鳥越憲三郎氏は畿内に同族関係にあると思われるものがあることから、物部氏の発祥地は遠賀川流域だとしています。また吉田東伍編『大日本地名辭書・西国』には、鞍手郡とその周辺の物部氏の故地と思われる地名が紹介されています。
1、鞍手郡若宮町鶴田 筑紫弦田物部
2、 都地 十市部首
3、 芹田 芹田物部
4、 小竹町小竹 狭竹物部
5、 鞍手町新北 贄田物部
6、飯塚市新多 二田物部
7、嘉穂郡嘉穂町馬見 馬見物部
8、遠賀郡遠賀町島門 嶋戸物部
9、宗像市赤間 赤間物部
10、北九州市(企救郡) 聞物部
奥野正雄氏は『日本の神社』で北部九州にある物部伝承地には神武東遷以前からある古いものと、継体天皇21年の物部麁鹿火による筑紫君磐井討伐以後の新しいものがあるとしています。私は神武天皇が筑紫の岡田の宮(遠賀郡岡垣町)に滞在したのは、神武東遷以前の古い物部一族から、東遷の同意を取り付けるためであったと考えています。
図の土穴から烏尾峠までの赤い太線で示した部分が、私の考えている「東南陸行五百里、到伊都国」の行程ですが、土穴から猿田峠までが百里、猿田峠から烏尾峠までが四百里になります。◎が物部伝承地ですが、図は伊都国に到る行程の途中に物部伝承地が多いことを表そうとしています。
図には2の鞍手郡若宮町都地と、6の飯塚市新多を記入していませんが、2の都地は1の鶴田と3の芹田の中間に位置しており、図が煩雑になるので記入していません。都地の位置も伊都国に到る行程の途中になります。
6の飯塚市新多ですが、飯塚市には新多という地名は見られず、小竹町新多(こたけまちにいだ)の間違いだと思います。私は伊都国に到る五百里の行程では小竹町新多の付近が遠賀川の渡河地点になっていると考えています。
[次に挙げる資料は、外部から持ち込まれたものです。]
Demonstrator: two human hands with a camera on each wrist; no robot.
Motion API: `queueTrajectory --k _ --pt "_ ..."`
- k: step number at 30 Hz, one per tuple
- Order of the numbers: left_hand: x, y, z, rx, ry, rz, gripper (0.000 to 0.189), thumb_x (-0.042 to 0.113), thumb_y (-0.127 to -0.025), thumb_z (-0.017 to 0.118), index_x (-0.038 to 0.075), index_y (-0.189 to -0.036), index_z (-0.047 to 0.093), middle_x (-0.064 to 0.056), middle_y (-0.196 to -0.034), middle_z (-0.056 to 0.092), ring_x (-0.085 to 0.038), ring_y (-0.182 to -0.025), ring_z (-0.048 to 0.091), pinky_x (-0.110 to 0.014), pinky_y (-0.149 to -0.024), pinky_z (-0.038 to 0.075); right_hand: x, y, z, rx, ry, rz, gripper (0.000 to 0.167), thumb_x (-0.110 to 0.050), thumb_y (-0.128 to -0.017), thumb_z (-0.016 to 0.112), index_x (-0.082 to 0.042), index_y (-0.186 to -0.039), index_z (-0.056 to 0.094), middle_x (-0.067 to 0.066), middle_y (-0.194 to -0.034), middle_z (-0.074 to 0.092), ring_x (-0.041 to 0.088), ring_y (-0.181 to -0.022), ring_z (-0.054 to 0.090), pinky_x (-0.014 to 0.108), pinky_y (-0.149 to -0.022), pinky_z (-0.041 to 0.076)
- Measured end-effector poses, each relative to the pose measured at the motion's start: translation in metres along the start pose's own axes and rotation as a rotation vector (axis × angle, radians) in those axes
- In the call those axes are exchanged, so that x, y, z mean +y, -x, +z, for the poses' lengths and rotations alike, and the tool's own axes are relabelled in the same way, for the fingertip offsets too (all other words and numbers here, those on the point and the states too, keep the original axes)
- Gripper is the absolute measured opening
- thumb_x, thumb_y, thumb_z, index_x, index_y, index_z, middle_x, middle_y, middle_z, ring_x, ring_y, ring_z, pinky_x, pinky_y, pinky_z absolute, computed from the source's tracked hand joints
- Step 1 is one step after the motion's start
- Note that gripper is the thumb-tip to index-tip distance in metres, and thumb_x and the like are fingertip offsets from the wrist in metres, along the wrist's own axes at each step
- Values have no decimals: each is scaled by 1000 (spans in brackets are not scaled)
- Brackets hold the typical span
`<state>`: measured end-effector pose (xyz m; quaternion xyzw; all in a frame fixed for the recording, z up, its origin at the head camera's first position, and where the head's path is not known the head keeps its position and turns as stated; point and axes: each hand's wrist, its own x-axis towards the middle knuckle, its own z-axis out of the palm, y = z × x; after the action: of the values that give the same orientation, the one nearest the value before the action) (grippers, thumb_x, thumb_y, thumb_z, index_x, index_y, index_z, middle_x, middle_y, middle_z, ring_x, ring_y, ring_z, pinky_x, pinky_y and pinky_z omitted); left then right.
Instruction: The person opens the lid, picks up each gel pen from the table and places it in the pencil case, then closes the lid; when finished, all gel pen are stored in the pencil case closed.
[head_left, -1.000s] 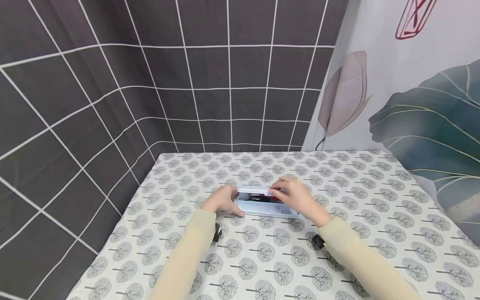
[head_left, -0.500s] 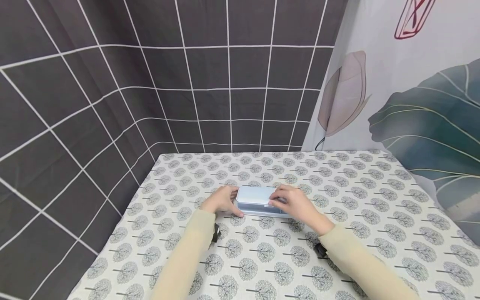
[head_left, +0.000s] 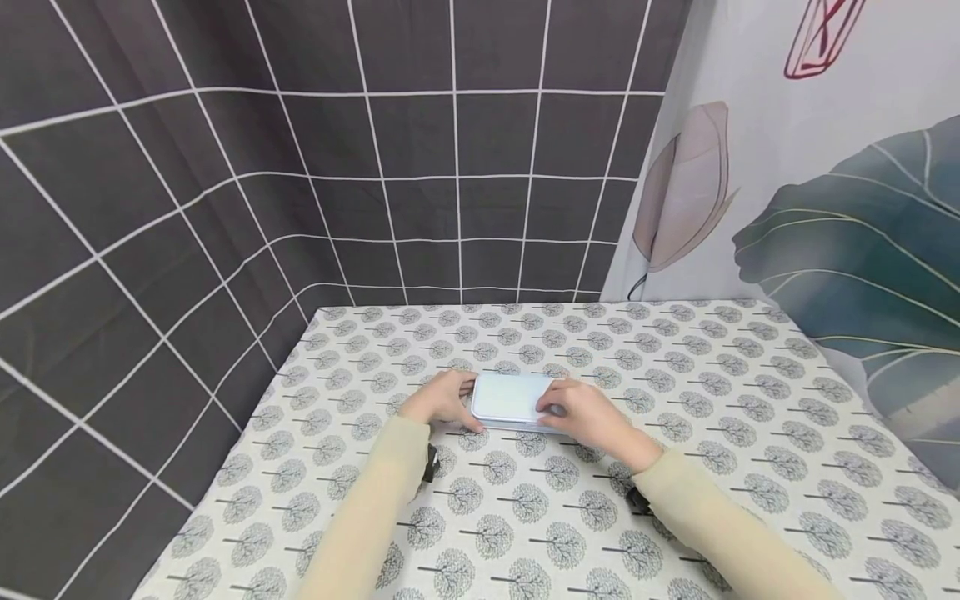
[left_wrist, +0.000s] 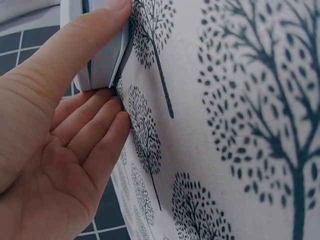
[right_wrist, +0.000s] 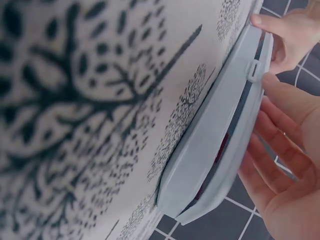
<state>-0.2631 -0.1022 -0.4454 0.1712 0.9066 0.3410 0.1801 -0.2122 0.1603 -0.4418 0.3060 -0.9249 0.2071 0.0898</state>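
A pale blue-white plastic pencil case (head_left: 504, 397) lies on the table with its hinged lid lowered. In the right wrist view a narrow gap runs between lid and base (right_wrist: 210, 117), and a bit of something red (right_wrist: 222, 146) shows inside. My left hand (head_left: 441, 398) holds the case's left end, thumb along the front side and fingers behind. Thumb beside the front clasp (right_wrist: 254, 71), my right hand (head_left: 588, 414) grips the lid, its fingers over the top. That hand hides the right part of the case in the head view.
A white cloth (head_left: 525, 508) printed with grey trees covers the table. Dark grid-patterned fabric (head_left: 420, 200) hangs behind and to the left. On the right hangs a pale curtain (head_left: 757, 150) with leaf shapes. Both wrists carry small black devices (head_left: 637, 501).
The lid has swung down from standing open to nearly meeting the base, hiding the dark and red contents from the head view. My right hand came down with it; my left stayed put.
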Motion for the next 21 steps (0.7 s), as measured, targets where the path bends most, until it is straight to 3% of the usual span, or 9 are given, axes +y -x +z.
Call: queueTrajectory --k 5,12,17,21 --pt "0 0 0 5 -14 0 95 19 -58 93 0 -140 49 -13 -145 51 -27 -134 50 -38 -115 38 -6 -2 -1 -32 13 54 19 -19 -78 80 -13 -95 75 -2 -95 72 16 -91 67 35 -88 57" --pt "1 2 0 16 -26 18 91 18 -57 93 1 -137 52 -13 -143 54 -27 -133 51 -39 -115 38 -18 -6 -1 -65 14 122 20 -9 -74 81 -7 -92 74 6 -95 74 20 -89 69 35 -85 58" --pt "2 3 0 20 -42 23 91 18 -58 93 1 -137 52 -13 -143 54 -28 -132 51 -39 -115 38 -23 -8 -2 -87 46 137 17 -6 -72 82 -7 -86 74 5 -89 73 20 -84 69 36 -82 58" --pt "2 4 1 19 -57 29 89 20 -57 93 3 -136 54 -11 -142 55 -26 -133 51 -39 -115 37 -21 -10 -4 -107 11 153 18 -6 -71 82 -8 -87 74 4 -89 73 17 -82 67 36 -81 58"
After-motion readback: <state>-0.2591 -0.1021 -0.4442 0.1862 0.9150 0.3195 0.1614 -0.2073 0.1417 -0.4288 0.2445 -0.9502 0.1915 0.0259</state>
面土国を宗像郡と考え、奴国は鞍手・嘉麻・穂波の3郡だと考えていますが、宗像郡の釣川、および鞍手郡の犬鳴川・西川の分水嶺が宗像郡と鞍手郡の郡境になっています。犬鳴川・西川流域は宗像氏の支配地だったとも言われていて、流域の象徴になっている六ヶ岳には宗像3女神が降臨したという伝承があります。
物部氏の故地は六ヶ岳周辺の犬鳴川・西川流域に集中していますが、ここを中心とする遠賀川中・下流域に10数社の剣神社・八剣神社があり、物部氏の兵杖を祭るという伝承があります。物部氏の発祥地がこの地であることをうかがわせます。
『先代旧事本紀』には若宮町鶴田を故地とする筑紫弦田物部などの祖の天津赤星は見えますが『日本書紀』第二の一書の天津甕星は見えません。神武東遷以前の鞍手郡にいて、台与の退位・男王の即位に反対したために滅ぼされた物部の支族だと考えます。
そうであれば物部氏の遠祖は奴国王であることが考えられ、また2世紀から3世紀前半にあっては面土国王と密接な関係にあったと考えることができます。面土国王が「自女王国以北」を刺史のごとく支配しているのは、宗像氏の祖と物部氏の祖による連合支配なのでしょう。